Check out Dart's iterators

Brendan Eich brendan at mozilla.com
Mon Feb 11 13:58:49 PST 2013


Oliver Hunt wrote:
> On Feb 11, 2013, at 1:29 PM, Brendan Eich<brendan at mozilla.com>  wrote:
>
>> Domenic Denicola wrote:
>>> From: es-discuss-bounces at mozilla.org [es-discuss-bounces at mozilla.org] on behalf of Oliver Hunt [oliver at apple.com]
>>>
>>>> For now I would say that we shouldn't expose the internal implementation behaviour of yield (which is what being able to explicitly create or call a generator produces).  That fairly trivially resolves the StopIteration behaviour by pushing it out of the ES6 spec.  If there's enough demand for manually creating or 'calling' a generator then we can fix it in ES6.x/7
>>> Would this prevent TaskJS from working in ES6?
>> Sorry, we are not going to do that.
>
> I still don't know what is being talked about here :D

That makes all of us :-P.

>> Oliver was around at at least one of the meetings where iterators got consensus or kept it. He's been AWOL enough that I'm going to say right here that he doesn't get to throw a veto.
>
> So what you're saying is that people who attend in person meetings are able to veto proposals,

No, I didn't say that. You are good at logic, I've seen your code. I 
know you grok P -> Q does not imply !P -> !Q.

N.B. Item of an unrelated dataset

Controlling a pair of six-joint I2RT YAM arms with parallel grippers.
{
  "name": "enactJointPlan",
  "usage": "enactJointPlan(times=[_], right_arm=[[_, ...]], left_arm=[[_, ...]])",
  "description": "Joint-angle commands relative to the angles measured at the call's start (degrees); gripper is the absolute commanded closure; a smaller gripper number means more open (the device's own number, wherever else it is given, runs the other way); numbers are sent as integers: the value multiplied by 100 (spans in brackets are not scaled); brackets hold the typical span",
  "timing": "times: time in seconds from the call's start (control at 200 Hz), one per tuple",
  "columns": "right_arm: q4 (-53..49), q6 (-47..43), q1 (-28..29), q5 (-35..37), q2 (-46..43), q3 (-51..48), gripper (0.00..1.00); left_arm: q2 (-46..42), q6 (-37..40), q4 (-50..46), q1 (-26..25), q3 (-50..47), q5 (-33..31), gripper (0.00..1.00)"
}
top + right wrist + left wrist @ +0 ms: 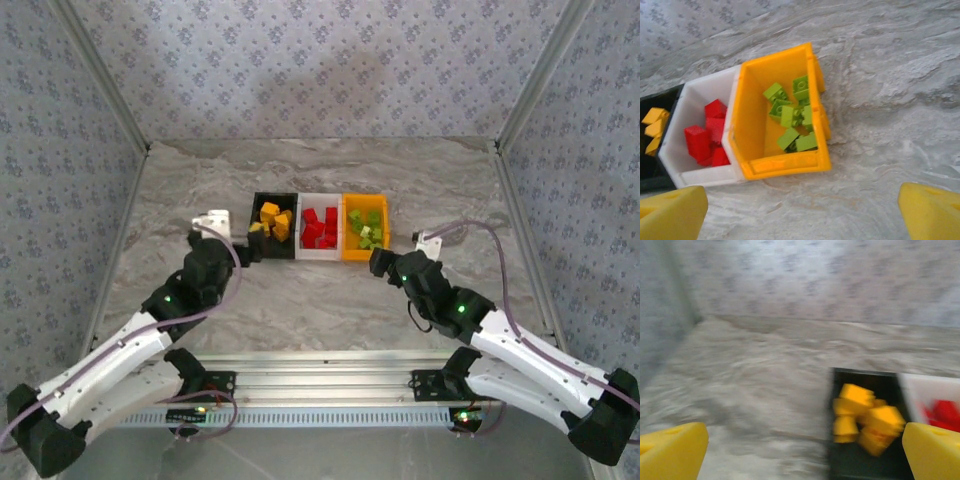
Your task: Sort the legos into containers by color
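Three bins are set touching in a row on the marbled table (300, 300): the black bin (262, 198) at the left, the white bin (320, 199) in the middle and the orange-yellow bin (365, 256) at the right. The orange-yellow bricks (272, 218) are heaped in the black bin, the red bricks (319, 228) are kept in the white bin, and the lime green bricks (366, 228) are gathered in the orange-yellow bin.

The left jaws are spread wide, with nothing held between them. They are placed at the black bin's near-left corner, and their yellow fingertips (670, 452) are seen at the lower corners of the left wrist view. That view is blurred, so the heap there seems, at best, to be piled two deep.

The right jaws are likewise opened wide and empty. They are held near the orange-yellow bin's near-right corner, apart from it, above bare table.
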Motion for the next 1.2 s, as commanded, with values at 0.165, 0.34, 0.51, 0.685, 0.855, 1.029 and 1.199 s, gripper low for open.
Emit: enactJointPlan(times=[0.165,0.34,0.51,0.685,0.855,1.029,1.199], right_arm=[[280,-521,-562,271,-72,-367,0],[640,-716,-780,212,-195,-750,0],[1131,-717,-920,135,-562,-1251,0],[1328,-973,-1085,-9,-831,-1499,0],[1390,-1066,-1197,-68,-830,-1488,0],[1516,-1342,-1335,2,-777,-1570,0],[1814,-1712,-1490,63,-777,-1632,0]], left_arm=[[1277,69,879,2333,-693,-237,0],[2178,903,2385,2588,-908,532,0],[3137,1863,3592,2776,-732,1350,0],[3654,1587,3672,3043,-692,1830,0],[3773,1404,3536,2967,-462,2287,1],[4183,1481,4807,3059,-892,2374,1],[4503,1262,5526,3458,-1133,3148,1]])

>   and input from people who don't attend those meetings don't, and get much less input into the standard?  That's a fairly closed approach, especially when compared to more or less every other web standard.

We've been open on this stuff for years. Seven, by my count. You've been 
around enough of this, in person or on es-discuss, to participate.

> People aren't required to attend TPAC to have input at least considered for inclusion in W3 specs.

They don't get to throw unilaterla vetos there either.